### [WORK TO BE COMPLETED]
In the listing that follows, the range to quote begins at the line that has "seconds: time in" and ends after the line that has "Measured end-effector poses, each"; quote it verbatim and add nothing.
[COLLECTED DATA]
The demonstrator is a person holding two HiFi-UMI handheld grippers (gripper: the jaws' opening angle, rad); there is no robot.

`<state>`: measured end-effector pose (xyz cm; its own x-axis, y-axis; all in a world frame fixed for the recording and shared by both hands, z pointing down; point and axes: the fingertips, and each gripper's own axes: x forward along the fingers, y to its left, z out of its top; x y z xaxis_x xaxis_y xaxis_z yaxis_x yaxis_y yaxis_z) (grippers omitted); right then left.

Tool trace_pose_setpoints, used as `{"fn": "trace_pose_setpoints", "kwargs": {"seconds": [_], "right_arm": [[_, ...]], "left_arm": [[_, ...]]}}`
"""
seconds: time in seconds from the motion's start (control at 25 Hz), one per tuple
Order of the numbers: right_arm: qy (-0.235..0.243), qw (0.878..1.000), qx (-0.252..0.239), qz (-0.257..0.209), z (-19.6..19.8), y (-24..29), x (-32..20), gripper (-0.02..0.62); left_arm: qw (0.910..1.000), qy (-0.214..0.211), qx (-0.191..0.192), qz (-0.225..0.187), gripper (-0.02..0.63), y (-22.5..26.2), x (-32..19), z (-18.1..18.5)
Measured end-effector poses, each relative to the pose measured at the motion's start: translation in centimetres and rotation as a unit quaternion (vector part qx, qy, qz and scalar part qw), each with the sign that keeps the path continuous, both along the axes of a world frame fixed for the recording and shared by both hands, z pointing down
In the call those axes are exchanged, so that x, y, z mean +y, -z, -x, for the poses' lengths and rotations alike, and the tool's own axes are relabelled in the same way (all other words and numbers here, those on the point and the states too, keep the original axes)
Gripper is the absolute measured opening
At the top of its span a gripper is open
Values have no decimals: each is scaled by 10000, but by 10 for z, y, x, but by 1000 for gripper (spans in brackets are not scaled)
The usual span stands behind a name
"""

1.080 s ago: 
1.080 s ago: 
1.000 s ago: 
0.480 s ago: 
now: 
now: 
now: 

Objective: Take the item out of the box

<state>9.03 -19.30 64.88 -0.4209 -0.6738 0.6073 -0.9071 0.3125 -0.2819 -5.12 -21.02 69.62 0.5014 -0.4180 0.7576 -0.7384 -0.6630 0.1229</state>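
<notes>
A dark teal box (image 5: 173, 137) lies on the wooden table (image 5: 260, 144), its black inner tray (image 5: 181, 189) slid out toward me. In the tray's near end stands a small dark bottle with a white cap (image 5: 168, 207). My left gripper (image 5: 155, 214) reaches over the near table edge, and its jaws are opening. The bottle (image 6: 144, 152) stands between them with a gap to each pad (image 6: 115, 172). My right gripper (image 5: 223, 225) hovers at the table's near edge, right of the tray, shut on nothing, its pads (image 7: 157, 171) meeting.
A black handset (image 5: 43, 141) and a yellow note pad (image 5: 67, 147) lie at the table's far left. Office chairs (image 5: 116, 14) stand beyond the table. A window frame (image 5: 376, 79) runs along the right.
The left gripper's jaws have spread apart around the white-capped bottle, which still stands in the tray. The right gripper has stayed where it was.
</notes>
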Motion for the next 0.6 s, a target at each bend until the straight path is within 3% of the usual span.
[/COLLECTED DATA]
### [ANSWER FOR THIS EXERCISE]
seconds: time in seconds from the motion's start (control at 25 Hz), one per tuple
Order of the numbers: right_arm: qy (-0.235..0.243), qw (0.878..1.000), qx (-0.252..0.239), qz (-0.257..0.209), z (-19.6..19.8), y (-24..29), x (-32..20), gripper (-0.02..0.62); left_arm: qw (0.910..1.000), qy (-0.214..0.211), qx (-0.191..0.192), qz (-0.225..0.187), gripper (-0.02..0.63), y (-22.5..26.2), x (-32..19), z (-18.1..18.5)
Measured end-effector poses, each relative to the pose measured at the motion's start: translation in centimetres and rotation as a unit quaternion (vector part qx, qy, qz and scalar part qw), each with the sign that keeps the path continuous, both along the axes of a world frame fixed for the recording and shared by both hands, z pointing down

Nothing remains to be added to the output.